COMPETING SERIES: There are currently no series in the same family.
The Amostown, Bernardston, Broadbrook, Montauk, Maggodee, Nantucket, Paxton, Scituate, and Wethersfield soils are currently in similar families.
Maggodee soils are from outside of LRR R.
Amostown soils have redoximorphic features in the B horizon. Bernardston, Broadbrook, Montauk, Nantucket, Paxton, and Wethersfield soils lack redoximorphic concentrations in the B horizon and formed in dense glacial till. Maggodee soils lack a discontinuity and are more acid in the substratum. Scituate soils formed in sandy, dense glacial till.
GEOGRAPHIC SETTING: Pollux soils are nearly level to strongly sloping soils on glaciofluvial or glaciolacustrine plains or deltas. The soils formed in glacial outwash underlain by varved lacustrine sediments. Slope ranges from 0 to 15 percent. Mean annual precipitation ranges from 44 to 50 inches; mean annual temperature ranges from 45 to 50 degrees F.; and the frost-free season ranges from 120 to 180 days.
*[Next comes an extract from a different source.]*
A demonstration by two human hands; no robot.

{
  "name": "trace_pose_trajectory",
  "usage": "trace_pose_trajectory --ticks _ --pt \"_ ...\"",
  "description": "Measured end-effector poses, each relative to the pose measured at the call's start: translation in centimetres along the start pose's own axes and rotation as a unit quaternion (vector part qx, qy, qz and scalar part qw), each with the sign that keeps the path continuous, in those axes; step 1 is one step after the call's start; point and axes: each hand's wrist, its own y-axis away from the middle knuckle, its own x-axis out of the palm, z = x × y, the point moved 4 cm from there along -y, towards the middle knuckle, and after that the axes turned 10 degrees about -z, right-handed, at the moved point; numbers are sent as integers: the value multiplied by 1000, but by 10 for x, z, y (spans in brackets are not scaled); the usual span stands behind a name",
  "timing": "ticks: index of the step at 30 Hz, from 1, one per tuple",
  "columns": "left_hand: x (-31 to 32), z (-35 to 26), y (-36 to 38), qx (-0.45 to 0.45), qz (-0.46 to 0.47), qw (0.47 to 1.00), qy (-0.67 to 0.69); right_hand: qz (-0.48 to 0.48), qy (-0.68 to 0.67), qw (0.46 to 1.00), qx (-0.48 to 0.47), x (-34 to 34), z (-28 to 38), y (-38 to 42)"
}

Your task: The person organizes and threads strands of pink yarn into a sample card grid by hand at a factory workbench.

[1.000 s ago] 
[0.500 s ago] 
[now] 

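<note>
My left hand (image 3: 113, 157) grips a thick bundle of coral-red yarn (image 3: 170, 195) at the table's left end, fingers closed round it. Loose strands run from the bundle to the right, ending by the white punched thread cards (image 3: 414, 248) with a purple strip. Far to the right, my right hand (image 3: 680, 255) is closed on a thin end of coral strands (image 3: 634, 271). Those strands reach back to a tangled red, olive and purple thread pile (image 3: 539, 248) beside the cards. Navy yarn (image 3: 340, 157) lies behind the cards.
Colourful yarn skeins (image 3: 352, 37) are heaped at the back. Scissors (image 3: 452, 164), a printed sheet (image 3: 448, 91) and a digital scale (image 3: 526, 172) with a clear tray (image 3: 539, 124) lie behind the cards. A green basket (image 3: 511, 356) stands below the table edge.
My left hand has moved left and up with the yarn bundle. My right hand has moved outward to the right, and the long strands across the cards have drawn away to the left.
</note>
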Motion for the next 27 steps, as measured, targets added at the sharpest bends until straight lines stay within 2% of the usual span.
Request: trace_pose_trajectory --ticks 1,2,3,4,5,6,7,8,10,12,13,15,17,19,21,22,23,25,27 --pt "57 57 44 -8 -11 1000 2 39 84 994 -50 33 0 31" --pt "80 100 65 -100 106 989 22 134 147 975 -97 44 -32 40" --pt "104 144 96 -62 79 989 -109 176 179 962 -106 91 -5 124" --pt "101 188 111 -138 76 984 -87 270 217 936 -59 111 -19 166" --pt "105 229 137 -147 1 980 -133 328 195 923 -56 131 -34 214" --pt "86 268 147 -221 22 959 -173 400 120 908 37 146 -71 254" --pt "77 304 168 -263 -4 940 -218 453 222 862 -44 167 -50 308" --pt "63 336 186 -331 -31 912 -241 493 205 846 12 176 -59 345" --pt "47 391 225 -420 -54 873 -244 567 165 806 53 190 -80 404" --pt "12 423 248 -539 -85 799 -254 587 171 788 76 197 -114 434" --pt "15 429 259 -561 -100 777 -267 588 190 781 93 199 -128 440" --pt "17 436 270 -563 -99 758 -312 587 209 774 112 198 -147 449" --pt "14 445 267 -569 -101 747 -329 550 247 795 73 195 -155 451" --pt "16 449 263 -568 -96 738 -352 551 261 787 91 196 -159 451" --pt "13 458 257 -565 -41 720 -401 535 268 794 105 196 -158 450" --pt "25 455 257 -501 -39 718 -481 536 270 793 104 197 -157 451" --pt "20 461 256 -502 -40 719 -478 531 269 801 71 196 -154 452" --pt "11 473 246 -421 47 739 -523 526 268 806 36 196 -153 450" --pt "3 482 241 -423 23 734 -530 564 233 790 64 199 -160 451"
GEOGRAPHICALLY ASSOCIATED SOILS: These are Amostown soils and the Agawam, Biddeford, Buxton, Deerfield, Eldridge, Enosburg, Hinesburg, Ninigret, Scantic, Suffield, and Windsor soils on nearby outwash plains and terraces. Agawam soils have textures of loamy fine sand or coarser to a depth of 40 inches. Biddeford, Buxton, and Scantic soils have more than 35 percent clay. Deerfield, Ninigret, and Windsor soils have dominant textures of loamy fine sand or coarser. Eldridge, Enosburg, and Hinesburg soils have textures of loamy fine sand or coarser in the upper part of the control sections. Suffield soils have more than 35 percent clay in the lower part of the B horizon and in the C horizon.
DRAINAGE AND PERMEABILITY: Well drained. Permeability is moderately rapid in the upper part of the soil and moderately slow or slow in the lower part.
USE AND VEGETATION: Cleared areas are used for general farm crops and truck crops. Wooded areas have oak, maple, gray birch, and white pine trees. A few areas are used for urban development.
DISTRIBUTION AND EXTENT: Glaciofluvial landforms in Massachusetts and possibly Vermont; MLRAs 144A and 145. The series is of small extent. Massachusetts has 3,300 acres.
MLRA OFFICE RESPONSIBLE: Amherst, Massachusetts
SERIES ESTABLISHED: Hampden County, Massachusetts, 1975.
REMARKS: Pollux soils have been correlated as Agawam, silty subsoil Variant or silty substratum Variant in the published soil surveys of Franklin County and Plymouth County, Massachusetts. Cation exchange activity class determination based upon a review of available data and similar soils.
Diagnostic horizons and features recognized in this pedon are:
1. Ochric epipedon - the zone from the surface of the soil to a depth of 8 inches (Ap horizon).
2. Cambic horizon - the zone from 8 inches to a depth of 28 inches (Bw1, Bw2, and BC horizons).
3. Oxyaquic feature - based upon saturation in one or more layers within 100 cm of the mineral soil surface, for one month or more per year, in 6 out of 10 years.